The Uber Engineering group have posted a really great blog post about their move from Postgres to MySQL. I mean that quite literally, it is a pleasure to read, especially since they went into such details as the on-disk format and the implications of that on their performance.
For fun, there is another great post from Uber, about moving from MySQL to Postgres, which also has interesting content.
Go ahead and read both, and we’ll talk when you are done. I want to compare their discussion to what we have been doing.
In general, Uber’s issue fall into several broad categories:
- Secondary indexes cost on write
- Replication format
- The page cache vs. buffer pool
- Connection handling
Secondary indexes
Postgres maintain a secondary index that points directly to the data on disk, while MySQL has a secondary index that has another level of indirection. The images show the difference quite clearly:
Postgres | MySQL |
| |
I have to admit that this is the first time that I ever considered the fact that the indirection’s manner might have any advantage. In most scenarios, it will turn any scan on a secondary index into an O(N * logN) cost, and that can really hurt performance. With Voron, we have actually moved in 4.0 from keeping the primary key in the secondary index to keeping the on disk position, because the performance benefit was so high.
That said, a lot of the pain the Uber is feeling has to do with the way Postgres has implemented MVCC. Because they write new records all the time, they need to update all indexes, all the time, and after a while, they will need to do more work to remove the old version(s) of the record. In contrast, with Voron we don’t need to move the record (unless its size changed), and all other indexes can remain unchanged. We do that by having a copy on write and a page translation table, so while we have multiple copies of the same record, they are all in the same “place”, logically, it is just the point of view that changes.
From my perspective, that was the simplest thing to implement, and we get to reap the benefit on multiple fronts because of this.
Replication format
Postgres send the WAL over the wire (simplified, but easier to explain) while MySQL send commands. When we had to choose how to implement over the wire replication with Voron, we also sent the WAL. It is simple to understand, extremely robust and we already had to write the code to do that. Doing replication using it also allows us to exercise this code routinely, instead of it only running during rare crash recovery.
However, sending the WAL has issues, because it modify the data on disk directly, and issue there can cause severe problems (data corruption, including taking down the whole database). It is also extremely sensitive to versioning issues, and it would be hard if not impossible to make sure that we can support multiple versions replicating to one another. It also means that any change to the on disk format needs to be considered with distributed versioning in mind.

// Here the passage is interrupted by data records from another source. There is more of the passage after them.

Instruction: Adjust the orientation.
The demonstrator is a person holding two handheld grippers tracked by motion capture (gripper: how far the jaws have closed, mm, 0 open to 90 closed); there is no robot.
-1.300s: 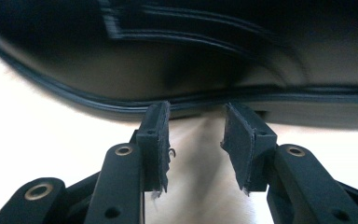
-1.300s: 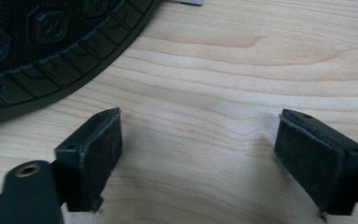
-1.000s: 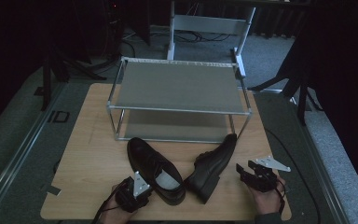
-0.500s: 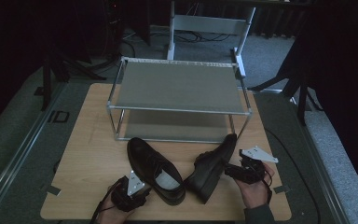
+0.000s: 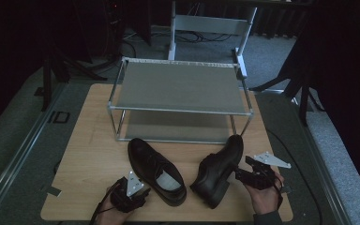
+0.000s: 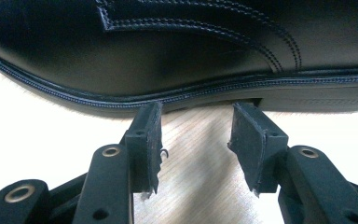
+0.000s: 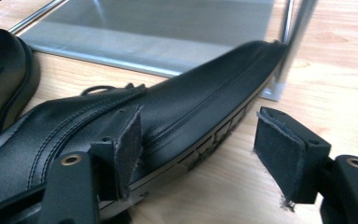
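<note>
Two black shoes sit lower centre of the table. We see the right gripper point(image 5: 243, 172) has closed in on the tipped right shoe point(image 5: 218, 171); its wide jaws straddle the sole edge, suggesting a grasp. Left gripper point(image 6: 196, 144), jaws open, nearly meets the left shoe point(image 6: 177, 51).

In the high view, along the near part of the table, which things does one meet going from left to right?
Left tool → left shoe, upright → right shoe, tipped on its side → right tool.
</note>
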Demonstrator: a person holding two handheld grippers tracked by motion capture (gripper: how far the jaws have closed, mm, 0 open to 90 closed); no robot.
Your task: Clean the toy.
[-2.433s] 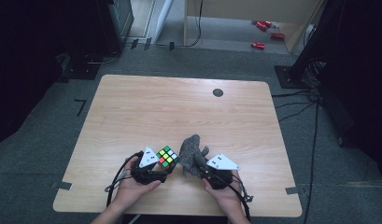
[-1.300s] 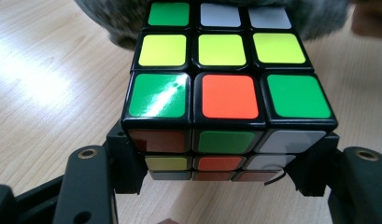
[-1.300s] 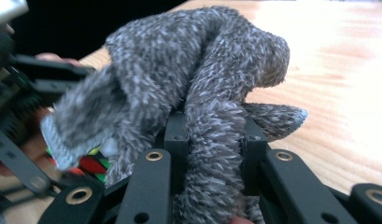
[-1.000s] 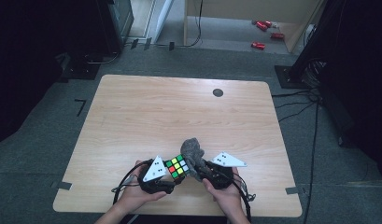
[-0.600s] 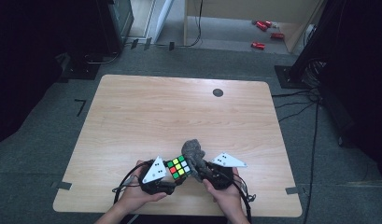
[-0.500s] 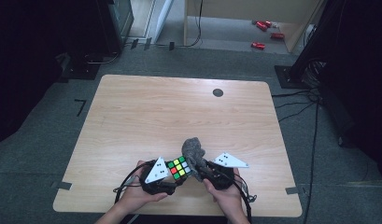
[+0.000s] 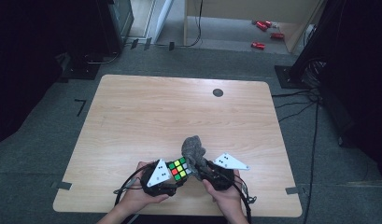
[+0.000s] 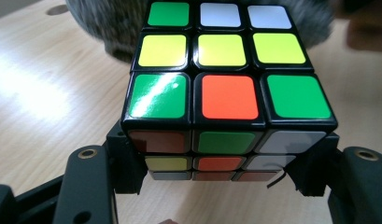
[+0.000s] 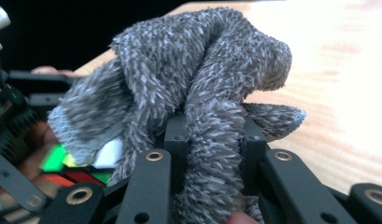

But what killed it for us was the fact that it is almost impossible to handle the scenario of replacing the master server automatically. In order to handle that, you need to be able to deterministically let the old server know that it is demoted and should accept no writes, and the new server that it can now accept writes and send its WAL onward. But if there is a period of time in which both can accept write, then you can’t really merge the WAL, and trying to is going to be really hard. You can try using distributed consensus to run the WAL, but that is really expensive (about 400 writes / second in our benchmark, which is fine, but not great, and impose a high latency requirement).
So it is better to have a replication format that is more resilient to concurrent divergent work.
OS Page Cache vs Buffer Pool
From the post:
Postgres allows the kernel to automatically cache recently accessed disk data via the page cache. … The problem with this design is that accessing data via the page cache is actually somewhat expensive compared to accessing RSS memory. To look up data from disk, the Postgres process issues lseek(2) and read(2) system calls to locate the data. Each of these system calls incurs a context switch, which is more expensive than accessing data from main memory. … By comparison, the InnoDB storage engine implements its own LRU in something it calls the InnoDB buffer pool. This is logically similar to the Linux page cache but implemented in userspace. While significantly more complicated than Postgres’s design…
So Postgres is relying on the OS Page Cache, while InnoDB implements its own. But the problem isn’t with relying on the OS Page Cache, the problem is how you rely on it. And the way Postgres is doing that is by issuing (quite a lot, it seems) system calls to read the memory. And yes, that would be expensive.
On the other hand, InnoDB needs to do the same work as the OS, with less information, and quite a bit of complex code, but it means that it doesn’t need to do so many system calls, and can be faster.
Voron, on the gripping hand, relies on the OS Page Cache to do the heavy lifting, but generally issues very few system calls. That is because Voron memory map the data, so access it is usually a matter of just pointer dereference, the OS Page Cache make sure that the relevant data is in memory and everyone is happy. In fact, because we memory map the data, we don’t have to manage buffers for the system calls, or to do data copies, we can just serve the data directly. This ends up being the cheapest option by far.
Connection handling
Spawning a process per connection is something that I haven’t really seen since the CGI days. It seems pretty harsh to me, but it is probably nice to be able to kill a connection with a kill –9, I guess. Thread per connection is also something that you don’t generally see. The common situation today, and what we do with RavenDB, is to have a pool of threads that all manage multiple connections at the same time, often interleaving execution of different connections using async/await on the same thread for better performance.